Investigate methods of making R builds faster
See original GitHub issueI recently spoke with @karthik who mentioned that our R builds (with install_packages
) seems to be going really slowly. There could be a couple problems which I’ll list here:
It’s possible to install some R packages in Ubuntu much faster by installing binaries. We could recommend this in the documentation for specifying R packages and such…
relevant blog post: http://dirk.eddelbuettel.com/blog/2017/12/13/
old points:
1. mybinder.org may not have enough RAM which is causing the build to be really slow for certain packages (like the tidyverse). Apparently many R packages have intermediate steps during install that use multiple gigs of RAM.

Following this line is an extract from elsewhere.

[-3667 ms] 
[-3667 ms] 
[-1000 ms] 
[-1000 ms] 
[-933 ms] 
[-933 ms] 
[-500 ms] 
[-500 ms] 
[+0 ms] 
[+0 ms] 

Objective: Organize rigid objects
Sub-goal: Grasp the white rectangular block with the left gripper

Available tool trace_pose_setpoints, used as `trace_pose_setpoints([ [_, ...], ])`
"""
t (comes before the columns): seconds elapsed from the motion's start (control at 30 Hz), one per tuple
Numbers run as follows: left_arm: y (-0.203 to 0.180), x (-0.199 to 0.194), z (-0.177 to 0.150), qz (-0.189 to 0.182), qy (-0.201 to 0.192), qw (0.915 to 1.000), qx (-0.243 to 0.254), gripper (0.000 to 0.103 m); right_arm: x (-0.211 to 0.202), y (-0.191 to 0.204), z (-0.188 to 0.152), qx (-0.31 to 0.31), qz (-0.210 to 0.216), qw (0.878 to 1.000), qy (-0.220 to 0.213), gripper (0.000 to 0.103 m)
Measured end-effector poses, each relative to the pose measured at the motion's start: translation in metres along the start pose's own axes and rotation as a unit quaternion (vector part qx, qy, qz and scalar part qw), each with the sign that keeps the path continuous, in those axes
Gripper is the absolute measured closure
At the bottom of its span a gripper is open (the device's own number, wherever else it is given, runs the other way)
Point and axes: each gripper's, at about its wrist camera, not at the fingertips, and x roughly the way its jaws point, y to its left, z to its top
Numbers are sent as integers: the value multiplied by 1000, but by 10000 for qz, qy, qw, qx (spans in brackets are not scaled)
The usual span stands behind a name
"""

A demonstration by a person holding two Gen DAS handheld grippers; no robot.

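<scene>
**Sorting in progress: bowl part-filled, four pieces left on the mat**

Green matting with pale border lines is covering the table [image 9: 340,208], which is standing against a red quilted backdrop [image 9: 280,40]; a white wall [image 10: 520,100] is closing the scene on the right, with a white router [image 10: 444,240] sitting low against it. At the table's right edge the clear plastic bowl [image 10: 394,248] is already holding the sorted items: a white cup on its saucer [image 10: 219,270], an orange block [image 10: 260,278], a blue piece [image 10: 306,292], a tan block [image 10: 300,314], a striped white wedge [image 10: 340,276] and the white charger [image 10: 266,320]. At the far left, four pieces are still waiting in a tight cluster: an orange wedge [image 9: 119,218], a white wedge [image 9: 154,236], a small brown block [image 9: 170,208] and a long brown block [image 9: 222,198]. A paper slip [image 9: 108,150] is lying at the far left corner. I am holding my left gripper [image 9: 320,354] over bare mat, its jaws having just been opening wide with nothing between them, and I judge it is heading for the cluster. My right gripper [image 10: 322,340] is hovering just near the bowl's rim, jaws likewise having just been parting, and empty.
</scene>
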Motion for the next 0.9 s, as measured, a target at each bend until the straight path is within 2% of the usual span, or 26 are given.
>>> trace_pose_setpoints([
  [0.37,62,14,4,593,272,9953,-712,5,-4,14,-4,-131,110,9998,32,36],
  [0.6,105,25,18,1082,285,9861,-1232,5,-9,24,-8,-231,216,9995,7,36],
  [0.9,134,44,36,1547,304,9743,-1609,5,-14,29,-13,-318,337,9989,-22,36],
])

2. We aren’t using some binary packages even though they are available. repo2docker seems to be building everything from source, even though for some packages there are binaries out there. We could investigate to see if this is an option!
Issue Analytics
- State:
- Created 5 years ago
- Reactions:1
- Comments:40 (18 by maintainers)
Top GitHub Comments
I just tried the @cboettig example (https://mybinder.org/v2/gh/cboettig/r/master?urlpath=rstudio), but it looks like the
sf
package is still not installed, maybe becausesf
depends on quite some spatial libraries (e.g. GDAL, GEOS,…)?Nevertheless, having never used docker, I found it very easy to copy this small Dockerfile (linking to rocker/binder) to my repository: https://github.com/rocker-org/binder/blob/master/binder/Dockerfile. Now
sf
and all other packages work like a charm. I’m impressed by Binder, thank you!@choldgraf “typical” will vary widely of course, but it’s realistic or even small for large spatial analysis.

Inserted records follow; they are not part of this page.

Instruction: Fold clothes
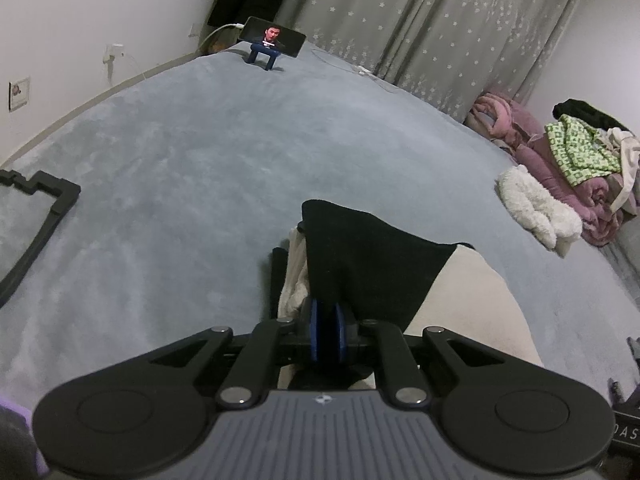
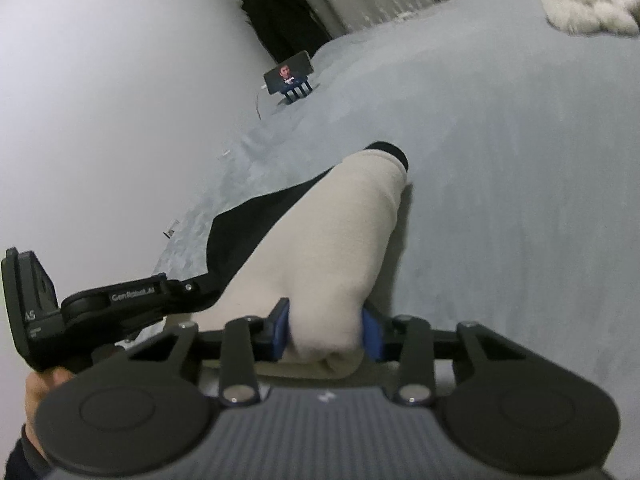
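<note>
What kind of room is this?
Most likely a bedroom: a wide bed with a grey-blue blanket, star-patterned curtains behind it, and piled bedding and clothes at its edge.

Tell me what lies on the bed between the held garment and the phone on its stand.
Nothing: in the left wrist view, only bare grey bedspread runs from the garment to the phone.

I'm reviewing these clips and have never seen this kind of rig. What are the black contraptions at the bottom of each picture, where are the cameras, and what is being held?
No robot here: a person holds a hand-operated claw in each hand, with a wide-angle camera on each looking along its fingers. One picture is from the left claw, shut on the black part of a black and beige garment. The other is from the right claw, closed on a beige bunch of it. All this is on a grey-blue bed, with a phone on a stand and a pile of clothes.
</note>
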The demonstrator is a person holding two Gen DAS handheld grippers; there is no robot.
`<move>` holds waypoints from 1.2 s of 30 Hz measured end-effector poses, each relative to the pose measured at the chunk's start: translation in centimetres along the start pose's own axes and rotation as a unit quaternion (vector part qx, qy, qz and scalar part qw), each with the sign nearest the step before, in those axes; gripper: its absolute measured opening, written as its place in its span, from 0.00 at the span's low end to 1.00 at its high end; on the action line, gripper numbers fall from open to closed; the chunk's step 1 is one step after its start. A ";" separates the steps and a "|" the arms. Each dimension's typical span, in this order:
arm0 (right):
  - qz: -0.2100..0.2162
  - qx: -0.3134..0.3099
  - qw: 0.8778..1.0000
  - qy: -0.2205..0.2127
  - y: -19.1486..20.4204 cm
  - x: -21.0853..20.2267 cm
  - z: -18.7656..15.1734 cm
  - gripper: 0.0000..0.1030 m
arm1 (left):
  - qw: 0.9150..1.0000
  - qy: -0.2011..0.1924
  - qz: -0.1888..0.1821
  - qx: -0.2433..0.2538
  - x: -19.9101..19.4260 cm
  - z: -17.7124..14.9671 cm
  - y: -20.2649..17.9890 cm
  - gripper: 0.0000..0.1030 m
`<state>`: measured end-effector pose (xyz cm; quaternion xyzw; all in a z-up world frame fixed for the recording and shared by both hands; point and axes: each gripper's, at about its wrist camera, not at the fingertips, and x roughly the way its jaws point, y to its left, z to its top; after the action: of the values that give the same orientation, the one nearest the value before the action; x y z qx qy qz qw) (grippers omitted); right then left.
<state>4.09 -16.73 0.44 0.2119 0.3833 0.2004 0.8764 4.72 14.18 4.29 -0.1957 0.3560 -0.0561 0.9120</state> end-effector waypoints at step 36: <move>-0.098 -0.220 0.967 -0.080 6.1 -2.6 -5.0 0.27 | 0.994 0.046 -0.085 0.058 -0.8 -3.1 -4.3 0.25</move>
<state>-2.43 -11.88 2.11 -0.0094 0.2775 0.1752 0.9446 2.19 9.42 4.42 -0.1689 0.3761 -0.1631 0.8963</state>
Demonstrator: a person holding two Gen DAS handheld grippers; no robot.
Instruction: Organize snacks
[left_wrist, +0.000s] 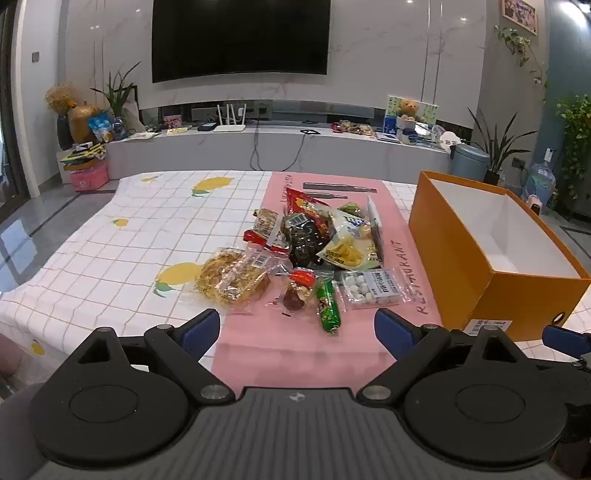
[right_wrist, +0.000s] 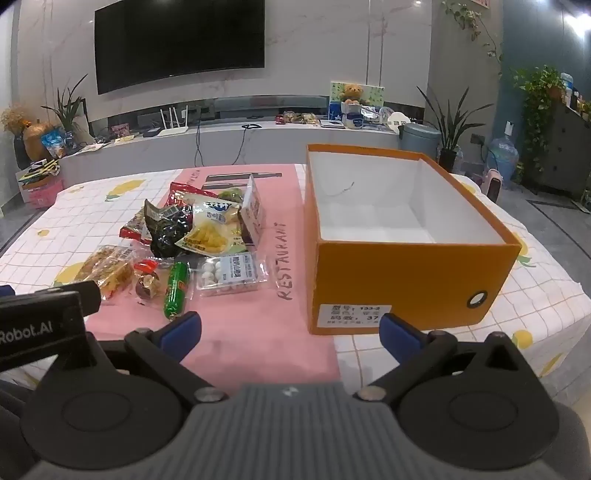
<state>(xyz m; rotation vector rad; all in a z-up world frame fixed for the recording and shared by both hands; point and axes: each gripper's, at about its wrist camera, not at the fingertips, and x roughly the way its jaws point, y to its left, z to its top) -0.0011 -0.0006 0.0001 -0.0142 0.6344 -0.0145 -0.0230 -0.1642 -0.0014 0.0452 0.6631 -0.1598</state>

One strategy would be to improve the binary support: Does the
apt.txt
or whatever it is support users adding PPAs? Otherwise, just adding the https://launchpad.net/~marutter/+archive/ubuntu/c2d4u PPA to the base image seems like a good start so that most packages can be installed from binary. https://launchpad.net/~ubuntugis/+archive/ubuntu/ppa is another popular PPA for folks doing any spatial data. (this is the route we have taken with the r-apt stack in rocker, https://github.com/rocker-org/rocker/tree/master/r-apt)Other option is to pre-install more common things on the base image (though might need more documentation to avoid having pre-installed packages just get re-installed. If users write a DESCRIPTION file for dependencies and use
devtools::install()
ininstall.r
this isn’t an issue, but if they write direct calls toinstall.packages()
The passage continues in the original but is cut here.